|Evan and I at our first PLUNGE.|
I never thought of myself as a Sunday School Teacher. Actually although I enjoy working with kids, and can fully dive right into their joy and frustration, I never would have ever asked to be that. One. Title. Youth volunteer, chaperon, Children’s Church Teacher/Helper, VBS teacher and helper all are options and I have been…just not that one thing: Sunday School Teacher. But then one day, someone asked. I had already told God that, I am not Sunday School Teacher material. Awana Leader, YES! That was the first of my recruitment into children’s ministry and I adored the combination of games and scripture memorization. Plus, it wasn’t “Sunday School Teacher”. For some reason, actually many, I felt that role would be better left to the…um, er….holier than I, people.
See, when I thought of a Sunday School teacher, in my head up pops Laura Ingalls or someone who looks like her at least. You know? I can actually think of a lot of better qualified and “better” candidates.
Sigh. But it’s really hard to argue with God.
I mean- to argue and win.
Actually, I successfully avoided this avenue for many years and I happily joined in many other areas of service as I felt God’s leading. Also a number of ventures that were not His leading but that’s another post. Let’s just say I have learned the hard way, it’s better to go where He leads.
Which is why, since I had already explained to Him why I was happy NOT to be a Sunday School Teacher that I concurred when it came time.
I find He really is not impressed with my arguments. Although I feel I hold a darn good debate.

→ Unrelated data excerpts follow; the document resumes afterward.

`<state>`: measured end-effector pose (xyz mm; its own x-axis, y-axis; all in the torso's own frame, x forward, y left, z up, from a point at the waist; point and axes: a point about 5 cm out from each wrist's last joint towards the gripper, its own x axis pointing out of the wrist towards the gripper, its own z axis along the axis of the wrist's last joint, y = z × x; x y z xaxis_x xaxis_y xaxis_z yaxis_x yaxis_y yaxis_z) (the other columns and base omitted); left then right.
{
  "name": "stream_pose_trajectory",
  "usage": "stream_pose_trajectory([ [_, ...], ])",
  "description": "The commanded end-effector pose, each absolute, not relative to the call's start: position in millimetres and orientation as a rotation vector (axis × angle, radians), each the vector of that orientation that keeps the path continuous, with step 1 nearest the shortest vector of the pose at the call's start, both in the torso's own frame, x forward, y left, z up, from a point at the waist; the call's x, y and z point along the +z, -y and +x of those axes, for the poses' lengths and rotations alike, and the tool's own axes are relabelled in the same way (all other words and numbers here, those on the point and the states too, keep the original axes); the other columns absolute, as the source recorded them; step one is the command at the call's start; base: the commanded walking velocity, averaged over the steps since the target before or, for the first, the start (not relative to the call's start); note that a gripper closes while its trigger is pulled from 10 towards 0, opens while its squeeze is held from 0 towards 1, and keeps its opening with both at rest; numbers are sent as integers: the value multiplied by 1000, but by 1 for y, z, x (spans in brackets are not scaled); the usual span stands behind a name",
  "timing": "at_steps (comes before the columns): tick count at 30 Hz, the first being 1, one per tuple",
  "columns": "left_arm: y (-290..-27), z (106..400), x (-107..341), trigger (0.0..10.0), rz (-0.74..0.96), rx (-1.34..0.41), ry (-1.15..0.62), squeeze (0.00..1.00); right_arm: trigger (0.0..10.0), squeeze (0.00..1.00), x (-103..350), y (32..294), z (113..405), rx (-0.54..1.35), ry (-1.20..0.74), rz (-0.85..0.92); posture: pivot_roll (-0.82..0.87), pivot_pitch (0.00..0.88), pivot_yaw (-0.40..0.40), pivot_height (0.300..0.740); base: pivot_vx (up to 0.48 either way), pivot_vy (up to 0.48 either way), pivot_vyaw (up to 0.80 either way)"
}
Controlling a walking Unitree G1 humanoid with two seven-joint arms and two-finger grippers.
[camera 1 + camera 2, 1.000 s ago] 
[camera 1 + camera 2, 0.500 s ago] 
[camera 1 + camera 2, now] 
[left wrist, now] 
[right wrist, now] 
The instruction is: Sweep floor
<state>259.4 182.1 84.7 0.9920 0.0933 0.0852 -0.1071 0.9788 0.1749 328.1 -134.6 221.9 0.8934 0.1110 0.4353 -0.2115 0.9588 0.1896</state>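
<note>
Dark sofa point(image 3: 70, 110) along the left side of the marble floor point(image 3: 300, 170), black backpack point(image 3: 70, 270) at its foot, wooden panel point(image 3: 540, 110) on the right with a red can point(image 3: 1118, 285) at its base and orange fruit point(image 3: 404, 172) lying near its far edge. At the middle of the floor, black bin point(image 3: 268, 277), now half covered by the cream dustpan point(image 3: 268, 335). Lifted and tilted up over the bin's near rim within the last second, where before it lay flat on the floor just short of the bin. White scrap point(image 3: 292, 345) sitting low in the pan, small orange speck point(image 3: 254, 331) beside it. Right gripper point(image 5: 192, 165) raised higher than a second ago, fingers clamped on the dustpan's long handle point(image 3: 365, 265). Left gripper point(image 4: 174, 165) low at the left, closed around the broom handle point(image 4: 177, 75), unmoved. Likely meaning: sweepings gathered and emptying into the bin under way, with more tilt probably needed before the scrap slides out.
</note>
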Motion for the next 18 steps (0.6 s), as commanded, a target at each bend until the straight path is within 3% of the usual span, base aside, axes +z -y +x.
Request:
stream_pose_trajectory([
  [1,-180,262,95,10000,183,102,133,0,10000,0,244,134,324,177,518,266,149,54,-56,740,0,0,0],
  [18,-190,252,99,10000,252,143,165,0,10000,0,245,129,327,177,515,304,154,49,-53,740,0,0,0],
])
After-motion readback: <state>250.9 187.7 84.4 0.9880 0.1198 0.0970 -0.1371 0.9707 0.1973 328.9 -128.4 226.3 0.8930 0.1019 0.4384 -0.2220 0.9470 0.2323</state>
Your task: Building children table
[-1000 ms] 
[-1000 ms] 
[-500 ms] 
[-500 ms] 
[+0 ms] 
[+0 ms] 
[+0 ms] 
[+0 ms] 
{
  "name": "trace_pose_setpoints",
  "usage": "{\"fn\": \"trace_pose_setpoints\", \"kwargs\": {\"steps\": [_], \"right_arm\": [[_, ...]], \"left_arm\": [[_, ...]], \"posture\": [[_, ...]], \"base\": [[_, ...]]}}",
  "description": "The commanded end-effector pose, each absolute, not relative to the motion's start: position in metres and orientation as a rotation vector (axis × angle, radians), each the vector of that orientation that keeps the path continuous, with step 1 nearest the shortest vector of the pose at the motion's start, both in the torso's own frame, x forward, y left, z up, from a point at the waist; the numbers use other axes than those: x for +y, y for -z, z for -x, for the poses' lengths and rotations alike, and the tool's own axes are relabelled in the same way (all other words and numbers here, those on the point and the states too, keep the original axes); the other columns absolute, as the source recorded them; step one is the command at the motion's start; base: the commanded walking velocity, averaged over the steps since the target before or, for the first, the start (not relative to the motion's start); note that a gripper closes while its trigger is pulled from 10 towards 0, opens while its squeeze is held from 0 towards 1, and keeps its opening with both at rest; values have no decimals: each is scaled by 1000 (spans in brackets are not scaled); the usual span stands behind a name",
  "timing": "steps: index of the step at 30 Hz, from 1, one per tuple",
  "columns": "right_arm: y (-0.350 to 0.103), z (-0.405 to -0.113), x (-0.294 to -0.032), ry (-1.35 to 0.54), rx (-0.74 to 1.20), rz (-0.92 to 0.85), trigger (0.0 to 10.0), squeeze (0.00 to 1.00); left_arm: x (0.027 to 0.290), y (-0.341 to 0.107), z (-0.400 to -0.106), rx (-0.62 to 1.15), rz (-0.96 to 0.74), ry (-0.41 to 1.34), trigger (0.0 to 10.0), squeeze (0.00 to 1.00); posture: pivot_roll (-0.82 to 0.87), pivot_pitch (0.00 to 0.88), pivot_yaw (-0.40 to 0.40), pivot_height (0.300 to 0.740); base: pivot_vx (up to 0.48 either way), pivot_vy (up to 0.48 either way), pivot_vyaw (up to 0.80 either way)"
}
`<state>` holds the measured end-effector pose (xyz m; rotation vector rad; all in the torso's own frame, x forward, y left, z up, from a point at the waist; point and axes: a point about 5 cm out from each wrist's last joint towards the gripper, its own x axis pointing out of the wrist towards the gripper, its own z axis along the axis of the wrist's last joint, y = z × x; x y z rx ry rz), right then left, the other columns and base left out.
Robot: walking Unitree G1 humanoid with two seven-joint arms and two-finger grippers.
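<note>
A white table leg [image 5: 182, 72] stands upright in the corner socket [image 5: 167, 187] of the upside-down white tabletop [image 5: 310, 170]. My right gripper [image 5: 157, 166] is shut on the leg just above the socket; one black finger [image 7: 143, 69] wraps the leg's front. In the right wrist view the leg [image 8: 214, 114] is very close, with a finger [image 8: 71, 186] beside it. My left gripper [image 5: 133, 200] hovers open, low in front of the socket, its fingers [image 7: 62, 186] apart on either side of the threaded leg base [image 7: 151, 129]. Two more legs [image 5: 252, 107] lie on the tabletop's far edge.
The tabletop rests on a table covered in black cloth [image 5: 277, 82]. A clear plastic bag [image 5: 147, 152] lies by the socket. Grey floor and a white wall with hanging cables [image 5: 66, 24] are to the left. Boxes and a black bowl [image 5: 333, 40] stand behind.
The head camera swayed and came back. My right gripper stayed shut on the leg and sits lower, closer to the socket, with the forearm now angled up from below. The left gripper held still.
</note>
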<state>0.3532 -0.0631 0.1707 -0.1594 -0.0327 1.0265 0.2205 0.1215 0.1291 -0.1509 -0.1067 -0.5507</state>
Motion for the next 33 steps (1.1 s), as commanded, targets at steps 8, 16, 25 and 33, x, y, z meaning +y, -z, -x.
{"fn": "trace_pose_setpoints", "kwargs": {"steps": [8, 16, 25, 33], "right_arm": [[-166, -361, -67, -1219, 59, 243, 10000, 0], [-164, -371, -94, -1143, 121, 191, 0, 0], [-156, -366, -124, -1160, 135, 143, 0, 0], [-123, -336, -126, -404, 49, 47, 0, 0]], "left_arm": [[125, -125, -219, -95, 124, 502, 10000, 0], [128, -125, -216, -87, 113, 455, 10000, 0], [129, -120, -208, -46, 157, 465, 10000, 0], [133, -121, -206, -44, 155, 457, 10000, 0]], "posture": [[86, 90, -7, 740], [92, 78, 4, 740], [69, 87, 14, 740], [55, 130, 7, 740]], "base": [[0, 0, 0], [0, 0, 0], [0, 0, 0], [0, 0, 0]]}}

Joining me for this venture was a special boy who I have come to adore, named Evan. Who just happens to be moving up to the next group after three years of partnering with me along this journey. Who for the last two years has joined with me for the New Year plunge into frigid cold water in January. Who has also taught me more than I probably have taught him…who I am going to miss. Next year will be my first year teaching Sunday School without Evan. I know that I will still love and pray for the students God gives. And enjoy each one of them. I know I will stay a Sunday School Teacher as long as God says, STAY. But this Sunday, Evan came in and handed my an envelope, with a note in it. I asked if he would like to read it to me. And He did. Before our little class. Whence I learn but again, the blessing of trusting God, instead of winning the argument with Him. And I learn that life is all a letting go. Again. A trusting of God, and all He gives. A receiving, and letting go continuum. And I wonder that He doesn’t make the student a teacher to keep them a student of His grace and truth, wholly reliant on Him. Knowing that any good to come of this venture- will be because of His wildly amazing grace and mercy. Because, for all sake and purpose I would be a lousy pick for a Sunday School Teacher after all. Except that God and Evan don’t seem to agree.